ACTIVITY – Show each line of the data below that has the string "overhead" in it.

━━ DATA ━━

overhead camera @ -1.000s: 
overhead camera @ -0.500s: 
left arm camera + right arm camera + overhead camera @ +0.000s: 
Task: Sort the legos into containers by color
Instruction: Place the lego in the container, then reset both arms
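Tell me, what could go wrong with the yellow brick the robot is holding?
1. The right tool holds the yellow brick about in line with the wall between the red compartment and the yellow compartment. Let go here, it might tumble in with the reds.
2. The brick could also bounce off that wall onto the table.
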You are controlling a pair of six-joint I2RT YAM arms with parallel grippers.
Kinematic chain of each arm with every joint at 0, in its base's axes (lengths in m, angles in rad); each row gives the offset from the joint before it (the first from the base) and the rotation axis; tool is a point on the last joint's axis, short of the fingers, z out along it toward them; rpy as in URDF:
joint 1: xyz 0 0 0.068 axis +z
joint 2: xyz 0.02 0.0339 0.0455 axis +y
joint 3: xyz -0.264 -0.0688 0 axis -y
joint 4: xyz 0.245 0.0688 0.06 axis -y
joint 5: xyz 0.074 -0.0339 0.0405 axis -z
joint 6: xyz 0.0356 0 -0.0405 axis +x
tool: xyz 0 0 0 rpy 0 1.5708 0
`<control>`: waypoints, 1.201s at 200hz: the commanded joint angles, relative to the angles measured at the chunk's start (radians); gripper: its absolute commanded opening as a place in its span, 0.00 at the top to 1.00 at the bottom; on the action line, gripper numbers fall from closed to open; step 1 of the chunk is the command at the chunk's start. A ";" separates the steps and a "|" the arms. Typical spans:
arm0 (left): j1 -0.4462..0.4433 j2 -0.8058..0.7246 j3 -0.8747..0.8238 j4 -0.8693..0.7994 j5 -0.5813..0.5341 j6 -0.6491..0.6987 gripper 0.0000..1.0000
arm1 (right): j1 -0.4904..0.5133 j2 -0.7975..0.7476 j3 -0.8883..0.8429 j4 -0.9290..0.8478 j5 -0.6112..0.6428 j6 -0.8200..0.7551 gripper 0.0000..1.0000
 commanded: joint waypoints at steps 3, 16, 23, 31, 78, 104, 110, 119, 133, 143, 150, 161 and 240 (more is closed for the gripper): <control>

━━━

SOLUTION TO THE EXERCISE –
overhead camera @ -1.000s: 
overhead camera @ -0.500s: 
left arm camera + right arm camera + overhead camera @ +0.000s: 

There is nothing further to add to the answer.